In the world of nature all things are interconnected, and crayfish (lawn lobsters) are more than bait, or something to toss in the campfire stew pot. But they are tasty. Jonathan Schechter photos
It goes without debate that their handiwork is impressive and draws attention from humans who are puzzled when an early morning walk across their lawn reveals the freshly constructed chimneys. More than a month has slipped by since I first noticed comments on a community Facebook page with photos of crayfish chimneys in a suburban lawn that were captioned rather dramatically, and incorrectly in bold letters this way: "OMG! SNAKE HOLES!!!! " I jumped into the fray and identified them as the tunnel entrances of the chimney crayfish and shared the fact that snakes are not equipped to dig. I intentionally left one fact out about what might be down the holes.
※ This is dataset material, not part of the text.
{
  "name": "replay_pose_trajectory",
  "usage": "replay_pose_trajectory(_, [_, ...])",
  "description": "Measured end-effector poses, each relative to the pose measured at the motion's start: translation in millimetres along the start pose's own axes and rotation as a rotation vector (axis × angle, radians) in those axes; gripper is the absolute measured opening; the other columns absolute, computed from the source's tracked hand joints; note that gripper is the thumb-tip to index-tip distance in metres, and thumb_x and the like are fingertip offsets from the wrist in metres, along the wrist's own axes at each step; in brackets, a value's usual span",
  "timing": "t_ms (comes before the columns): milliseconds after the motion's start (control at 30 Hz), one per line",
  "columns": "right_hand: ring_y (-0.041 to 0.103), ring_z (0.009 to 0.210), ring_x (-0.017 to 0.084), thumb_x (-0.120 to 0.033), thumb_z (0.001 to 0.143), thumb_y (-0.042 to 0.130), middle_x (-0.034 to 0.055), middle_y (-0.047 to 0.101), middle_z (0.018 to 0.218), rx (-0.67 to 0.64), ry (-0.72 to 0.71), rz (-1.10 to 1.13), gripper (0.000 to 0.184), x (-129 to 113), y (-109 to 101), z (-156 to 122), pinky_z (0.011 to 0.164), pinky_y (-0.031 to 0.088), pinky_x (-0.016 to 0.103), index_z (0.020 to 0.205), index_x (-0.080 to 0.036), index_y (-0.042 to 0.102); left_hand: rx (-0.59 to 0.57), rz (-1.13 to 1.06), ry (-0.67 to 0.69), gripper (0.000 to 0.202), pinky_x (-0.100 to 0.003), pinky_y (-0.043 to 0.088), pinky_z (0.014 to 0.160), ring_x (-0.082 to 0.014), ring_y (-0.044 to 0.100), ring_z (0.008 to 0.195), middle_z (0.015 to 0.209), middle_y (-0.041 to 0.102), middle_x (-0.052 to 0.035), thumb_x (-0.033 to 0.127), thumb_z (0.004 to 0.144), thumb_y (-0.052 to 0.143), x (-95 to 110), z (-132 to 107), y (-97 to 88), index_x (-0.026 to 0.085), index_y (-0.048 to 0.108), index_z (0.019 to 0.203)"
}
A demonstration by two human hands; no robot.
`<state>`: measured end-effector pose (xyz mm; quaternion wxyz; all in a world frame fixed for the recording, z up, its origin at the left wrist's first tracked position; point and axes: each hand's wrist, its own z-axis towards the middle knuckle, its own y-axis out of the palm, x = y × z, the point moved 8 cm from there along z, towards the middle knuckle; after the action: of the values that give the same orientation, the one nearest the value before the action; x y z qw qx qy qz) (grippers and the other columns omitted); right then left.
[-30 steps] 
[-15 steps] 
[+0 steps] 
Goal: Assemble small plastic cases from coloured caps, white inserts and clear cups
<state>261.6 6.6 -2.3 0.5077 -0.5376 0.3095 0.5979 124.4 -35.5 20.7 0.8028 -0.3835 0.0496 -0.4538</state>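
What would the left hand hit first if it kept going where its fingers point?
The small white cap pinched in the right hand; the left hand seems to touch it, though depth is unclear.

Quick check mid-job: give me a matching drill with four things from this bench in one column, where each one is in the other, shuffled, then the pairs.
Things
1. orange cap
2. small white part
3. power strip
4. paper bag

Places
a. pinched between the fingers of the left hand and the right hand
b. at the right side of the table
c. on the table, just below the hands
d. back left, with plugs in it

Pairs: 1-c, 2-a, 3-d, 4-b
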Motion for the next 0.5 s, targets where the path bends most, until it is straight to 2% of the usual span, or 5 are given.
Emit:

Crayfish are an important component of and perhaps unsung heroes of some ecosystems because those tunnels are critical habitat for other species. Crayfish are in fact considered keystone species. Wikipedia defines keystone species in an easy to understand way, "A keystone species is a plant or animal that plays a unique and crucial role in the way an ecosystem functions. Without keystone species, the ecosystem would be dramatically different or cease to exist altogether. ... The role that a keystone species plays in its ecosystem is analogous to the role of a keystone in an arch."
What I did not share online in the Facebook debates to avoid an endless follow up of fearful questions is that for about five months of the year, especially in southeast Michigan, the tunnels beneath the chimneys serve as the winter quarters for the only venomous reptile of Michigan, the federally protected Eastern Massasauga Rattlesnake. Our rather reclusive "swamp rattlers" will sometimes seek out the burrows of crayfish for winter hibernation. Once safely below the frost line, the rattlesnakes submerge themselves in the groundwater and stay in the burrow from late October until mid-April when the rising temperatures of the soil and air lure them back to the surface.
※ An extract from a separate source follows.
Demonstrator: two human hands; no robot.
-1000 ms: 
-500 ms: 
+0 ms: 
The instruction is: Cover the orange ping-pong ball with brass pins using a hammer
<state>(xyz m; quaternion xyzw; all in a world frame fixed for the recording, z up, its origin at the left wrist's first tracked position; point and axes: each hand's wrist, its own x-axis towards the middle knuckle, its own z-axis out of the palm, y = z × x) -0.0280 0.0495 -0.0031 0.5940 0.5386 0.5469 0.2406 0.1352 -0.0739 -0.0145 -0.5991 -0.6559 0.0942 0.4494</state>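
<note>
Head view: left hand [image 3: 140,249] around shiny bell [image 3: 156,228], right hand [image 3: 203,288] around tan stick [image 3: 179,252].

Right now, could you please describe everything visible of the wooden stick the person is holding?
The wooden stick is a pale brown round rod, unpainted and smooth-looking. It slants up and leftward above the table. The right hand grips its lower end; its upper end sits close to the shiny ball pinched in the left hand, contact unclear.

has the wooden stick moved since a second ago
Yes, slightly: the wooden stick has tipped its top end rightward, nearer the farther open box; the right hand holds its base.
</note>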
Rattlesnakes are not the only species that take advantage of the tunnels. Researchers have probed the hidden recesses of the burrows with endoscopic cameras and have even spotted frogs hibernating in the same hibernacula as our rattlesnakes. It's almost as if the tunnels of the crayfish are the place to meet, mingle and survive for it's also been discovered that the Hines Emerald Dragonfly, one the most endangered insects in Michigan, deposits her eggs in the subterranean waters of the burrows during times of drought, a testament to the fact that nothing in nature lives in isolation.
Now that you know some of the secrets of the "lawn lobsters" and the amazing chimneys they build, let that serve as another reminder that in the world of nature all things are interconnected, and crayfish are more than bait, or something to toss in the campfire stew pot. But they are tasty.